## Task directions
Each line of the data must be written out again verbatim; no image belongs in the copy.

## Material for the task
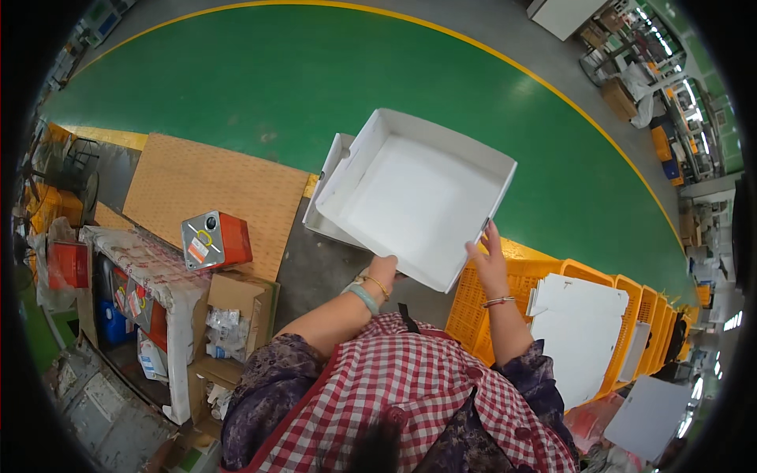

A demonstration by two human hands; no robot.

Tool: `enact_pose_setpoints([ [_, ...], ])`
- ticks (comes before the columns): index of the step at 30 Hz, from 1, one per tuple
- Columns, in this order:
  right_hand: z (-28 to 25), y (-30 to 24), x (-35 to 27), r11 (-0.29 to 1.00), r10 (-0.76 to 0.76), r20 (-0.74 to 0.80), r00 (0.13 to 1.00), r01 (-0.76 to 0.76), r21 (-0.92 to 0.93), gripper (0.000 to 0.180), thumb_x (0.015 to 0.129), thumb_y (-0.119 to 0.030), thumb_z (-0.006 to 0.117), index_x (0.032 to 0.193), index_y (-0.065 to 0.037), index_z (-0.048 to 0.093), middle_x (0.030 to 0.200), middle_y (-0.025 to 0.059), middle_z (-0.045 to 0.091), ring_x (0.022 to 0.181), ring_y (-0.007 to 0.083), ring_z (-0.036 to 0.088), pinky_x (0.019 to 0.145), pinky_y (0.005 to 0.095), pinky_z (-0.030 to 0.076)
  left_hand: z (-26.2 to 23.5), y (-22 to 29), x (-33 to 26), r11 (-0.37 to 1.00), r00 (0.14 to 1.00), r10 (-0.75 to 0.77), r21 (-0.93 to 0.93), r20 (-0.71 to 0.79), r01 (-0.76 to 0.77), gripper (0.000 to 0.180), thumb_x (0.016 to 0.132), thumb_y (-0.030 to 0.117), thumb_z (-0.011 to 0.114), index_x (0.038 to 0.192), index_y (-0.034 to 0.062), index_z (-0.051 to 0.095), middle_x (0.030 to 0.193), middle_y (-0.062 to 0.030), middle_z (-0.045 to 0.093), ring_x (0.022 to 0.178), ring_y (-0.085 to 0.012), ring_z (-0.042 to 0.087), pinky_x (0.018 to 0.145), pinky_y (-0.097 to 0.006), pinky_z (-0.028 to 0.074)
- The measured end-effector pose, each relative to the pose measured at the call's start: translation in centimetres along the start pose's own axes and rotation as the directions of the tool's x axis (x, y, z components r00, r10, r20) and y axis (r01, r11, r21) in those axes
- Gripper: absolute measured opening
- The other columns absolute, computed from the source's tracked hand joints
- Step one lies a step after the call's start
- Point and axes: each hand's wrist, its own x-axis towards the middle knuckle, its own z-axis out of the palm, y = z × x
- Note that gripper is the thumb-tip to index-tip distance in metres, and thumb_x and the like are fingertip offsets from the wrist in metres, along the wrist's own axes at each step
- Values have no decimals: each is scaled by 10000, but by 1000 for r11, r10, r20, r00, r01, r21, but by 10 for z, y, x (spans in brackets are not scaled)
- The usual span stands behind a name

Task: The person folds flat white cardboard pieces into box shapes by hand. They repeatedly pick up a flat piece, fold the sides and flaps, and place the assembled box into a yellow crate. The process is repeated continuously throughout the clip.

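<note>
I hold a white folded cardboard box, open side toward me, tilted in front of my chest. My left hand grips its near edge from below, with a pale green bangle and a thin gold one on the wrist. Along the box's right near corner lies my right hand, fingers spread flat against the side wall. A second white box shows partly behind the first, on the floor side.
Orange plastic crates stand to my right with flat white box blanks stacked on them. At left are a brown cardboard sheet, a red and grey device on a wrapped table, and an open carton. Green floor with a yellow line lies beyond.
</note>
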Motion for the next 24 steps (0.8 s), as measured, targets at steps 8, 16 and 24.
enact_pose_setpoints([
  [8,39,-1,27,961,61,23,998,-52,-271,756,750,-46,535,1439,7,227,1324,249,463,1211,356,487,981,363,416,2,-8,28,989,993,-82,-128,-84,71,306,872,50,463,1164,-30,506,1134,-158,580,1038,-301,597,832,-425,555],
  [16,39,-23,38,886,-15,102,995,61,-461,763,731,-55,540,1419,49,226,1317,291,446,1180,416,478,970,426,418,7,-2,7,983,988,-133,-138,-74,122,301,900,92,482,1176,-23,513,1152,-137,585,1046,-273,589,882,-406,519],
  [24,44,-13,41,900,28,119,992,26,-435,768,737,-59,540,1427,38,217,1337,285,434,1175,411,483,969,424,420,-8,-5,21,992,994,-89,-91,-56,83,301,892,102,486,1169,-13,513,1136,-124,578,1034,-263,591,844,-377,537],
])
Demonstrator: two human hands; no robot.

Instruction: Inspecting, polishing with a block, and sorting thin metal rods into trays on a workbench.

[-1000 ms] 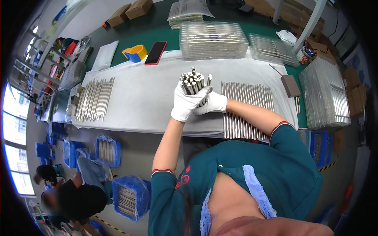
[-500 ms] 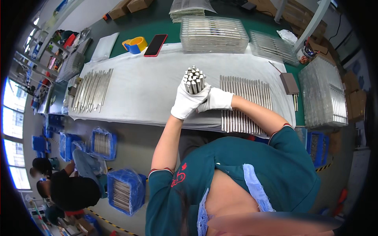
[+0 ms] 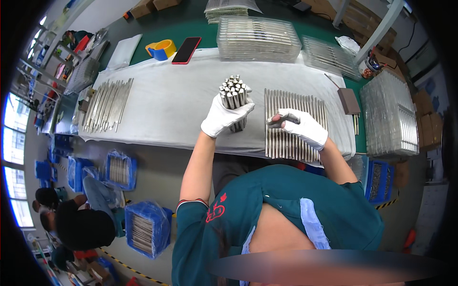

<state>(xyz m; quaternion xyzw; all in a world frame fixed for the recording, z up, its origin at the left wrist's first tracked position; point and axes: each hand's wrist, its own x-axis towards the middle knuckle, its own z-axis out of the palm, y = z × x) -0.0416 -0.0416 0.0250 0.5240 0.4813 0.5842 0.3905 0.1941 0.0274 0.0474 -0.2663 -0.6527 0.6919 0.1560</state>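
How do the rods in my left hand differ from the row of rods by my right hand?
The bundle is gripped in your left hand, while the row lies on the pale cloth. The bundle is packed in a tight cluster with its ends pointing up; the row is spread out side by side. The bundle shows mostly rod ends, whereas the row shows long sides. Both are slim, shiny and silver-coloured.
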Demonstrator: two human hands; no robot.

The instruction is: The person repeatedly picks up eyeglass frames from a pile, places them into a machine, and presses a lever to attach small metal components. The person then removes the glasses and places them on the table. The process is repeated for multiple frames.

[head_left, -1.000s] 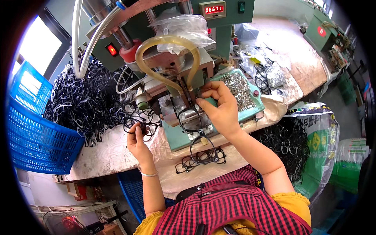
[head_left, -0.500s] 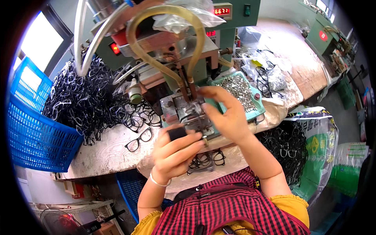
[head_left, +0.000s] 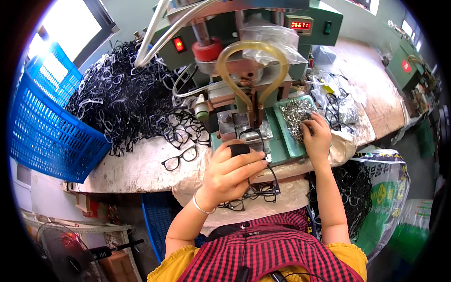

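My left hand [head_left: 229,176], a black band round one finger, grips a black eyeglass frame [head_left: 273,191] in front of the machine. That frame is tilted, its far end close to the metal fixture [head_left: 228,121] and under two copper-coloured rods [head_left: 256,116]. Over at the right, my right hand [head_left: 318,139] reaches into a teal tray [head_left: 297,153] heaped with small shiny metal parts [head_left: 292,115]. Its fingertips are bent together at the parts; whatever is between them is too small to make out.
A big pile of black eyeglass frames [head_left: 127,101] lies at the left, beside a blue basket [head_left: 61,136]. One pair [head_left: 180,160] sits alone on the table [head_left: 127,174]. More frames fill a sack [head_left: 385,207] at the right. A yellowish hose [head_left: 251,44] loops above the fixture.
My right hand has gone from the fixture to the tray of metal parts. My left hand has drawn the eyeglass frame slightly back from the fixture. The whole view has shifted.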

## Response to this exercise
A demonstration by two human hands; no robot.

Tool: `enact_pose_setpoints([ [_, ...], ])`
- ticks (comes before the columns): index of the step at 30 Hz, from 1, one per tuple
- Columns, in this order:
  right_hand: z (-28 to 25), y (-30 to 24), x (-35 to 27), r11 (-0.29 to 1.00), r10 (-0.76 to 0.76), r20 (-0.74 to 0.80), r00 (0.13 to 1.00), r01 (-0.76 to 0.76), r21 (-0.92 to 0.93), gripper (0.000 to 0.180), thumb_x (0.015 to 0.129), thumb_y (-0.119 to 0.030), thumb_z (-0.006 to 0.117), index_x (0.032 to 0.193), index_y (-0.065 to 0.037), index_z (-0.048 to 0.093), middle_x (0.030 to 0.200), middle_y (-0.025 to 0.059), middle_z (-0.045 to 0.091), ring_x (0.022 to 0.181), ring_y (-0.007 to 0.083), ring_z (-0.036 to 0.088), pinky_x (0.019 to 0.145), pinky_y (0.005 to 0.095), pinky_z (-0.030 to 0.076)
  left_hand: z (-26.2 to 23.5), y (-22 to 29), x (-33 to 26), r11 (-0.37 to 1.00), r00 (0.14 to 1.00), r10 (-0.75 to 0.77), r21 (-0.93 to 0.93), r20 (-0.71 to 0.79), r01 (-0.76 to 0.77), gripper (0.000 to 0.180), thumb_x (0.016 to 0.132), thumb_y (-0.030 to 0.117), thumb_z (-0.011 to 0.114), index_x (0.038 to 0.192), index_y (-0.034 to 0.062), index_z (-0.051 to 0.095), middle_x (0.030 to 0.193), middle_y (-0.062 to 0.030), middle_z (-0.045 to 0.093), ring_x (0.022 to 0.178), ring_y (-0.085 to 0.012), ring_z (-0.042 to 0.087), pinky_x (0.018 to 0.145), pinky_y (-0.097 to 0.006), pinky_z (-0.028 to 0.074)
- The measured end-effector pose, each relative to the pose measured at the call's start: translation in centimetres along the start pose's own axes and rotation as the directions of the tool's x axis (x, y, z components r00, r10, r20) and y axis (r01, r11, r21) in those axes
- Gripper: absolute measured opening
- The other columns absolute, computed from the source's tracked hand joints
- Step one lies a step after the call's start
- Point and axes: each hand's wrist, its own x-axis towards the middle knuckle, its own z-axis out of the palm, y = z × x
- Note that gripper is the thumb-tip to index-tip distance in metres, and thumb_x and the like are fingertip offsets from the wrist in metres, along the wrist's own axes at each step
- Values have no decimals: each is scaled by 10000, but by 1000 for r11, r10, r20, r00, r01, r21, but by 10 for z, y, x (spans in brackets are not scaled)
- The usual span stands behind a name

Task: The person folds flat white cardboard pieces into box shapes by hand. They repeatedly pick up a flat piece, fold the sides and flaps, and place the assembled box into a yellow crate. The process is repeated continuously throughout the clip.

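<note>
I hold a white folded cardboard box, open side toward me, tilted in front of my chest. My left hand grips its near edge from below, with a pale green bangle and a thin gold one on the wrist. Along the box's right near corner lies my right hand, fingers spread flat against the side wall. A second white box shows partly behind the first, on the floor side.
Orange plastic crates stand to my right with flat white box blanks stacked on them. At left are a brown cardboard sheet, a red and grey device on a wrapped table, and an open carton. Green floor with a yellow line lies beyond.
</note>
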Motion for the next 24 steps (0.8 s), as measured, targets at steps 8, 16 and 24.
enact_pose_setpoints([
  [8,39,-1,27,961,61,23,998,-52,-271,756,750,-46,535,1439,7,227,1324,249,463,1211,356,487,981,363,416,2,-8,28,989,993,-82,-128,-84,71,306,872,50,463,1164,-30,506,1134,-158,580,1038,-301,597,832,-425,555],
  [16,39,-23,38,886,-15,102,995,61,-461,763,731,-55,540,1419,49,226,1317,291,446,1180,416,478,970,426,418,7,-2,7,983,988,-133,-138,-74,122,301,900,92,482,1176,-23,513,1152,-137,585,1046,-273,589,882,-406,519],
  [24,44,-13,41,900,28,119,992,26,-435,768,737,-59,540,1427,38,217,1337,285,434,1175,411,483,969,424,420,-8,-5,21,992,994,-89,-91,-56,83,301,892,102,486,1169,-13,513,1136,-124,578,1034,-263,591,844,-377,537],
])
Demonstrator: two human hands; no robot.

Instruction: Inspecting, polishing with a block, and sorting thin metal rods into trays on a workbench.

[-1000 ms] 
[-500 ms] 
[+0 ms] 

<state>(xyz m; quaternion xyzw; all in a world frame fixed for the recording, z up, its origin at the left wrist's first tracked position; point and axes: each hand's wrist, its own x-axis towards the middle knuckle, its own z-axis out of the palm, y = z × x) -0.0416 -0.0416 0.0250 0.5240 0.4813 0.5842 0.3905 0.1941 0.0274 0.0474 -0.2663 -0.6527 0.6919 0.1560</state>
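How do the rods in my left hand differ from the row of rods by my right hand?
The bundle is gripped in your left hand, while the row lies on the pale cloth. The bundle is packed in a tight cluster with its ends pointing up; the row is spread out side by side. The bundle shows mostly rod ends, whereas the row shows long sides. Both are slim, shiny and silver-coloured.
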Demonstrator: two human hands; no robot.

The instruction is: The person repeatedly picks up eyeglass frames from a pile, places them into a machine, and presses a lever to attach small metal components. The person then removes the glasses and places them on the table. The process is repeated for multiple frames.

[head_left, -1.000s] 
[head_left, -0.500s] 
[head_left, +0.000s] 

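My left hand [head_left: 229,176], a black band round one finger, grips a black eyeglass frame [head_left: 273,191] in front of the machine. That frame is tilted, its far end close to the metal fixture [head_left: 228,121] and under two copper-coloured rods [head_left: 256,116]. Over at the right, my right hand [head_left: 318,139] reaches into a teal tray [head_left: 297,153] heaped with small shiny metal parts [head_left: 292,115]. Its fingertips are bent together at the parts; whatever is between them is too small to make out.
A big pile of black eyeglass frames [head_left: 127,101] lies at the left, beside a blue basket [head_left: 61,136]. One pair [head_left: 180,160] sits alone on the table [head_left: 127,174]. More frames fill a sack [head_left: 385,207] at the right. A yellowish hose [head_left: 251,44] loops above the fixture.
My right hand has gone from the fixture to the tray of metal parts. My left hand has drawn the eyeglass frame slightly back from the fixture. The whole view has shifted.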

No additional response is needed to complete this exercise.